Despite anger over the government’s response to HIV/AIDS, in 1990 he was the first president to sign the Ryan White CARE Act, which has provided health coverage for low-income people with HIV/AIDS and reauthorized under George W. Bush and Barack Obama. The elder Bush also signed into law an Americans with Disabilities Act that barred discrimination against people with HIV/AIDS.

Vaid, who famously interrupted a speech Bush gave on HIV/AIDS, said those laws were directly the result of activism from groups like ACT UP and wouldn’t have been signed otherwise.

“He was not doing enough as a leader,” Vaid said. “I think that those pressures and protests led by ACT UP all over the country…that pressure is what pushed both members of Congress and the administration to do whatever it did. I can’t say that enough. I think there’s a sense that looking backwards that ‘well, you know, it would have happened, it just was a matter of time.’ It wouldn’t have happened. What we were up against were these really profound negative homophobic attitudes coupled with a right-wing that was…growing in power that these people had got elected through, pandering to that right-wing. And so, those forces were very much what we had to deal with, and that’s why got so little action for so long.”
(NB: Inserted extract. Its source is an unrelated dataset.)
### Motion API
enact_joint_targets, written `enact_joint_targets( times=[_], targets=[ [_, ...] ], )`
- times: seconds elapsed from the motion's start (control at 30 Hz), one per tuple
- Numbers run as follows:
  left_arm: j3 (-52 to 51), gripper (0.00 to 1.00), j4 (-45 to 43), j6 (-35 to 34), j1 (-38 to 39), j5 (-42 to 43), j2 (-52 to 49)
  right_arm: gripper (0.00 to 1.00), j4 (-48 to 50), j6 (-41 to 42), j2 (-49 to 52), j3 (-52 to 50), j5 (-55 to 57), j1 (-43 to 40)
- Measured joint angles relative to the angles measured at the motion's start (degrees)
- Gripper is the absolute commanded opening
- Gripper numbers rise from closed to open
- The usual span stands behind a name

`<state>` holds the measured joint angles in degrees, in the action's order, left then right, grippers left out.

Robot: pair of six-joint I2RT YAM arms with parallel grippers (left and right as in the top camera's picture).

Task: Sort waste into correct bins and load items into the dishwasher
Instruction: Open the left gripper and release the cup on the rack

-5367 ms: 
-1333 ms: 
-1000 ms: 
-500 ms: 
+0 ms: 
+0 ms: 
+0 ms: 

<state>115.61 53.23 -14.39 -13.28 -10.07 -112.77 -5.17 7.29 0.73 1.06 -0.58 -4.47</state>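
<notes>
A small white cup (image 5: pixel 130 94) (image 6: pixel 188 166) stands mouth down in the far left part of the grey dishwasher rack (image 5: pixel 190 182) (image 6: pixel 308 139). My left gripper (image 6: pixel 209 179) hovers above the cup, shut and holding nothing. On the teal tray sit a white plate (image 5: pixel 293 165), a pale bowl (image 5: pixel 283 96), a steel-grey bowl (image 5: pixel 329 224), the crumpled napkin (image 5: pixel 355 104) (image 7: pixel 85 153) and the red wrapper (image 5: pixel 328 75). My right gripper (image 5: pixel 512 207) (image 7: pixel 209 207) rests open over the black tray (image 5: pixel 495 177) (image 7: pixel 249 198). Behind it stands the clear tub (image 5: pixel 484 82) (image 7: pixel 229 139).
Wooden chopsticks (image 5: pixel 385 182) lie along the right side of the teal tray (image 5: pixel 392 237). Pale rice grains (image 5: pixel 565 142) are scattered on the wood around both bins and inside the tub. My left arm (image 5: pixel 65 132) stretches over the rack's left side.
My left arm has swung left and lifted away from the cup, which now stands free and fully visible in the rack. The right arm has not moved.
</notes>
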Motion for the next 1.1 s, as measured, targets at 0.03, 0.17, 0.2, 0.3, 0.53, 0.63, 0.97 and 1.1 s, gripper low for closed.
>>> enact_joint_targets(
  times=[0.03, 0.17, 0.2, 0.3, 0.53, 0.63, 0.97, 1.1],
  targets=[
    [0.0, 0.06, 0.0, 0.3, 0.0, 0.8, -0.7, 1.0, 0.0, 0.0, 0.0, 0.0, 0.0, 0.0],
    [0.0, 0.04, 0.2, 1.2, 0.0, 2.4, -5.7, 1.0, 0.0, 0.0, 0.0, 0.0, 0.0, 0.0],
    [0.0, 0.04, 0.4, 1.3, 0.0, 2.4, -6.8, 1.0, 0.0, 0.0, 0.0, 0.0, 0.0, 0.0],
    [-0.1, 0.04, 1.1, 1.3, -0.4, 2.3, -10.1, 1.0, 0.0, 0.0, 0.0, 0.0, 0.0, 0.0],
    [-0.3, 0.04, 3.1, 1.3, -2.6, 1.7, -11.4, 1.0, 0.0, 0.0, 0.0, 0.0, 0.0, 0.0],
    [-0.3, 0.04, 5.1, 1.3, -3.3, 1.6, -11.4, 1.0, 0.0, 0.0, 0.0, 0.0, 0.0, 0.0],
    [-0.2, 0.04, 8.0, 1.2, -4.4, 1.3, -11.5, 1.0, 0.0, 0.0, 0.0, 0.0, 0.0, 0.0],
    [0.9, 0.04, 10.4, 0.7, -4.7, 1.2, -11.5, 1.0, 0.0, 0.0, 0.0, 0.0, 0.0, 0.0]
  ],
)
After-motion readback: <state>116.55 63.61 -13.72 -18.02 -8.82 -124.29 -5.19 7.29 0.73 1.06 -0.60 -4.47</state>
Larry Kramer, a longtime activist against HIV/AIDS, was succinct in response to a Blade email inquiry on whether Bush deserves credit for signing the Ryan White Care Act into law.

“I will not give him credit for anything,” Kramer said. “He hated us.”

Bush’s legacy on LGBT rights and HIV/AIDS stands in contrast to that of his wife, former first lady Barbara Bush, who died earlier this year and was remembered for being a gay ally who fought to dispel AIDS stigma.

As the Washington Blade reported in 1990, Barbara Bush as first lady visited Grandma’s House, a D.C. home for children with AIDS. During the event, Barbara Bush held up an infant with AIDS and hugged a gay man with the disease, Lou Tesconi. Both the child and Tesconi would later succumb to AIDS.

In 1990, Barbara Bush wrote a letter responding to PFLAG co-founder Paulette Goodman, “We cannot tolerate discrimination against any individuals or groups in our country.” The letter is considered the first positive statement in history from the White House on gay people.

Bush’s anti-gay administration was a precursor to the anti-gay administration of his son, George W. Bush. In 2004, Bush made anti-gay positions a cornerstone of his re-election campaign, making a Federal Marriage Amendment that would have barred same-sex marriage nationwide a central plank. The measure came up in Congress in 2004 and 2006, but didn’t have enough support for ratification.

In the aftermath of his presidency, George H.W. Bush like many Americans signaled a change on LGBT rights and made headlines in 2013 when he participated in the Maine wedding of lesbian couple Bonnie Clement and Helen Thorgalsen, who were longtime friends of the Bush family, and served as witness for the ceremony.

Bush, who said during his 1988 campaign he “didn’t want same-sex marriage codified,” wrote later in a 2015 biography he still “believe[s] in traditional marriage,” but has “mellowed” on the issue.

“People should be able to do what they want to do, without discrimination,” Bush wrote. “People have a right to be happy. I guess you could say I have mellowed.”